Britain accused of hypocrisy over Arab arms sales
'Business as usual' as exports of military equipment to repressive regimes get approval
Emily Dugan is social affairs correspondent for The Independent, i and Independent on Sunday, covering Sarah Cassidy’s maternity leave. She was previously a news reporter for The Independent on Sunday. Her investigations into human trafficking have twice been awarded Best Investigative Article at the Anti-Slavery Day Media Awards and her human rights journalism was shortlisted for the Gaby Rado Memorial prize at the 2012 Amnesty Media Awards.
Sunday 15 January 2012
The British Government was accused of "a brazen return to business as usual" yesterday, after licensing exports of weapons worth millions of pounds to regimes accused of repression, including Egypt and Bahrain. The permits were granted just months after ministers said they would "carefully review" licenses for countries that met protest with violence.
Arms approved for export by the UK last autumn include rifles, sniper sights, combat vehicle parts, artillery technology and gun silencers.
The revelation comes after David Cameron's visit to Saudi Arabia last Friday was marred by questions over Britain's continued export of arms to the kingdom, which has been accused of human rights violations. Despite unrest in Saudi Arabia last year, the UK sold the regime bomb equipment, weapons sights and components for military vehicles and helicopters.
Government figures posted on the web last week show that between July and September last year, when Bahrain's riot police were clashing with protesters and security services were routinely raiding homes, licenses were granted for £2.2m-worth of UK weapons to be exported, more than £1.3m of which were for military use. In the same period, £1.5m of arms exports to Egypt were licensed by the UK, of which more than £1m were specifically for military use.
Last March, the Foreign Office minister Alistair Burt told MPs that "any licences for equipment that could be used for internal repression [in Bahrain] have been revoked". But now analysts say the Government has gone back to business as usual in the region, making Britain a leader in supplying arms to regimes that continue to quash protests with violence.

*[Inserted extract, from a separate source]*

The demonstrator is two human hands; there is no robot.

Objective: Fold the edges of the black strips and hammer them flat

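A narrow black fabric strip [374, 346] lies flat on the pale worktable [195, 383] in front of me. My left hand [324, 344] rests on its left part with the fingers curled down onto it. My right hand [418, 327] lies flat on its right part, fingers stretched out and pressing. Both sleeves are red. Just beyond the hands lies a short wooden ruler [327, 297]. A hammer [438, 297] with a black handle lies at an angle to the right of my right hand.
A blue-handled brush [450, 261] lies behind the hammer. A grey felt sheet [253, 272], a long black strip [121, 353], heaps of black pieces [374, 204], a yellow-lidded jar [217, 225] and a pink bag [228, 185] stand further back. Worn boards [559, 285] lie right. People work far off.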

Caroline Lucas, the Green Party MP, said: "After a brief pause in response to pressure during the Arab Spring, it seems the Government has made a brazen return to business as usual in exporting arms to repressive regimes. It's clear the Government has learnt nothing from the lessons of Libya and others. We cannot claim to be on the side of the people while continuing to arm the authorities which violently oppress them."
Last March, a month after President Mubarak was ousted, the Government revoked 44 arms licences for Egypt, but by the third quarter of last year they were allowing the passage of millions of pounds of military equipment. Many of the arms licensed for Egypt could be used directly in the oppression of protests. These include components for military combat vehicles, weapons sights and military radars. Some licences to Egypt were refused last year, including cryptographic software and night sights for rifles.
Ian Pritchard, of the Campaign Against the Arms Trade, said: "The latest arms export figures make it clear the Government's withdrawal of some arms licences in early 2011 was just for the cameras. While the Government promotes arms exports to repressive regimes, it is pure hypocrisy for it to talk about supporting human rights and democracy."
A Department for Business, Innovation and Skills spokesman said that Britain operated "one of the most rigorous arms export control regimes in the world. All licence applications are considered on a case-by-case basis against agreed international criteria."